“Sometimes, Pete, when you talk about your data-driven government, I think of Robert McNamara.”
I just smiled, not sure exactly where to take the conversation from here. Coming from John, or really anyone who looked back on the Vietnam War with anguish, being likened to LBJ’s Secretary of Defense was not exactly a compliment. By all accounts, McNamara had been a brilliant individual, a genius even, his rimless glasses and sharp gaze embodying modern technocracy at its finest. But the outcome of the war—and David Halberstam’s book The Best and the Brightest—made the sum total of his brilliance seem dark and ironic, as he and the other geniuses of the national security establishment led our nation into quagmire and defeat.
I could also see where the comparison was going. Before serving in public office, McNamara had been the CEO of Ford Motor Company, and the use of data and metrics on his watch escalated almost to a kind of fetish. After the Vietnam War collapsed into chaos, historians and journalists inquired into how the most brilliant minds of their generation could have led the country into such a lethal blunder, and the image emerged of McNamara as a data-obsessed manager who missed the forest for the trees. “Statistics and force ratios came pouring out of him like a great uncapped faucet,” Halberstam wrote. Yet, for all the statistical brilliance of McNamara and the rest of President Johnson’s inner circle, all of them were tragically late to the obvious fact that the war was a losing one, keeping America entangled there at a cost of thousands more American lives.
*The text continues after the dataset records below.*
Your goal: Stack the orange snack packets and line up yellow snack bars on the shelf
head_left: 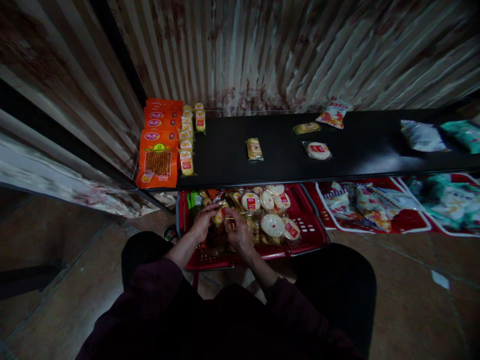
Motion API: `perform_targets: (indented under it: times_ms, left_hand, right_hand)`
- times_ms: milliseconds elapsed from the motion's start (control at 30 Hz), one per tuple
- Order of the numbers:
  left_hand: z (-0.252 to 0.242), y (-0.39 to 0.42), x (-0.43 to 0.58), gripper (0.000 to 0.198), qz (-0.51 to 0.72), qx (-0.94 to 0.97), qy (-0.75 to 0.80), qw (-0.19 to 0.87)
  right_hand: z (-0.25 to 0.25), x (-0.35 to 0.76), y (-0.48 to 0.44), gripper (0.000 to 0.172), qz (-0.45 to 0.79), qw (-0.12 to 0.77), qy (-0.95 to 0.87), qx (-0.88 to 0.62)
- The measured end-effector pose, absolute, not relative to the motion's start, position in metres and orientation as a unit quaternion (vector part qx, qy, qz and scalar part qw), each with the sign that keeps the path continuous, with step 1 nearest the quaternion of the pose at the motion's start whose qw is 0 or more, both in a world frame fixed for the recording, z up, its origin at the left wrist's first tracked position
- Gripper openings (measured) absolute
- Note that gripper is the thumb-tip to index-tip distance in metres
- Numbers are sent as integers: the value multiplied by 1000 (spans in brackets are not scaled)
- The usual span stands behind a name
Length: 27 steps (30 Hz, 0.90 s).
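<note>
Both of my hands are over the left part of a red shopping basket (315,235) filled with wrapped snacks. My left hand (203,223) is closed on a small yellow packaged cake (219,217) with a red label. From the other side, my right hand (238,232) has its fingers bent around the same packet, thumb and fingertips on it. Round white wrapped crackers (272,225) lie in the basket to the right of my hands. A green packet (195,201) sits in its back left corner. My hands and the dim light hide part of the contents.
A black shelf (225,172) runs behind the basket. On it stand orange snack bags (157,160) and a row of small yellow cakes (186,162); several loose packets lie farther right. More red baskets (412,227) with bags stand right. My knees flank the basket.
</note>
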<state>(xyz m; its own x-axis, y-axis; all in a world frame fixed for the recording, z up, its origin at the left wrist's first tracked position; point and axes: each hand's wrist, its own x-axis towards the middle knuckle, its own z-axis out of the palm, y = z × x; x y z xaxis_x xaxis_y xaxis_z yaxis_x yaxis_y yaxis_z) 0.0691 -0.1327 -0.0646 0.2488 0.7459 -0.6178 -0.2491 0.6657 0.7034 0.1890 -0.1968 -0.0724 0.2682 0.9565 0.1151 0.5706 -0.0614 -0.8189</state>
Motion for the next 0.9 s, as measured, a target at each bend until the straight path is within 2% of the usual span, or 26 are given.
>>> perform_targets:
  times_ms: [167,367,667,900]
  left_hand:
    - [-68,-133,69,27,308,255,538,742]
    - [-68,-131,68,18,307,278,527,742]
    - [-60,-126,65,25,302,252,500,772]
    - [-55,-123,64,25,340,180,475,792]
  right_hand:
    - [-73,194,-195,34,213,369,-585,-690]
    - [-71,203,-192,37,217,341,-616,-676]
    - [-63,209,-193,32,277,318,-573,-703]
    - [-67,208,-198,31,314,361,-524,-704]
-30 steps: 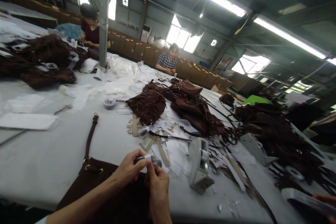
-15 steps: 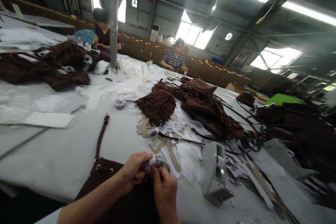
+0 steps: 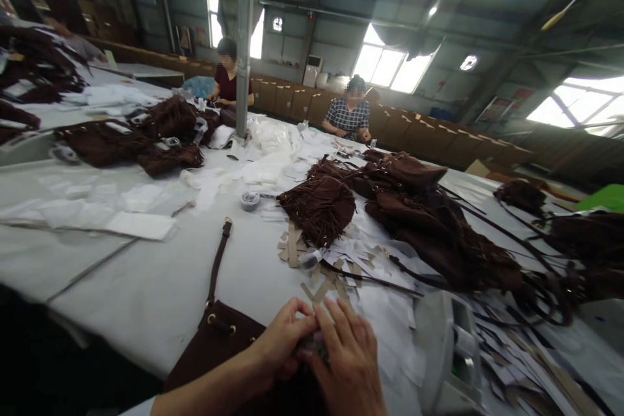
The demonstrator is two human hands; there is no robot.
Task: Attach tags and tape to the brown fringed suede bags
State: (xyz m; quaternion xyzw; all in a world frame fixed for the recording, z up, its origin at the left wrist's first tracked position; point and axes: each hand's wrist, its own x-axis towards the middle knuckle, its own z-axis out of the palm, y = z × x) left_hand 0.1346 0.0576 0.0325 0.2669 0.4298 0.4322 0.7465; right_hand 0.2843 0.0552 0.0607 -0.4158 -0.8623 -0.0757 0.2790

This must have been on Voorde’s mind when he had turned the subject of our conversation to the road surface app that he had heard about. My administration was in the process of creating the first objective asset map of the city, cataloging the quantity and quality of streets, fire hydrants, signs, and anything else in a public right-of-way. This work even included an app, which could be run on an iPhone mounted on the dashboard of a supervisor’s vehicle, to scan the conditions of the road and report cracks, potholes, and other deterioration.
Thinking back to his youth on the street department, John was skeptical. “You have this technology to tell you which streets need repair,” he said. “But if your foreman’s any good, he ought to already know that off the top of his head!”
The technology had other capabilities, and I’m glad we use it—but, admittedly, the councilman had a point. One of the reasons we have qualified, experienced individuals in organizations is to use their intuition and expertise to solve problems. If the foreman of a street crew knows every crack on Lincoln Way West and every pothole on North Shore Drive like the back of his hand, why do I need to spend money on an app to tell us where the problems are?
For all the power that data analysis represents—and I’ve worked to build a reputation for running one of the country’s most data-oriented city administrations—it also has its limitations, and the potential for mischief. You might spend lots of time and resources gathering data that will never be used, or accumulate data that winds up telling you things you already know.
SO HOW DOES A TECH-ORIENTED MAYOR make sure that the data is serving the administration, rather than becoming an end in itself? Put another way, how does a government official interested in data come to be viewed more like Goldsmith or O’Malley, and less like McNamara? Over time, I’ve learned a number of rules that have helped us to make sure the use of data makes sense, and does good.
First, know the difference between reporting an issue and resolving it. In some cases, the two go so closely together that you can lose track of the distinction. For example, when we installed ShotSpotter technology using microphones to acoustically pinpoint gunshots, we were enhancing our ability to deal with gun violence. An officer could be immediately dispatched to the scene of a shooting, be it an outdoor fight or a domestic violence case, whether someone called it in or not. And this, in turn, would help in the long run to deter gun violence. But in other cases, knowing more doesn’t help. At a tech conference, I once saw a pitch from a start-up that would automatically detect patterns of opioid use by scanning for trace amounts in sewage. The technology is brilliant, and may do a great deal of good in some places. But in South Bend, our problem wasn’t knowing how much opioid use was prevalent in this neighborhood compared to that one; it was a lack of mental health and addiction resources to deal with the issue wherever we found it. Financing a project to tell us more about the problem could even come at the expense of treatment options, which are grossly underfunded in our county and state health systems. In cases where we have ample means to fix a problem, then we need only to find it. The rest of the time, reporting an issue is necessary, but not sufficient, for resolving it.
A second rule we learned quickly was to recognize that responsiveness and efficiency are not the same thing; in fact, they can sometimes pull against each other. Consider the example of snowplowing. The most responsive thing to do would be to ensure that anytime someone called about an impassable street, a plow crew was immediately dispatched to take care of that block. It would be an attractive thing to be able to do (think of the political credit)—but it’s also clearly not the most efficient; far better to use a zone system, covering the city as quickly as possible, starting with main roads and then moving to residential streets, with added input from a parametric model that takes temperature and precipitation rates into account. Any other approach would take longer, and ultimately mean less quality of service and/or more cost. Local officials often feel pressure to deal with a squeaky wheel right away, when stepping back and considering a big-picture solution would serve people better.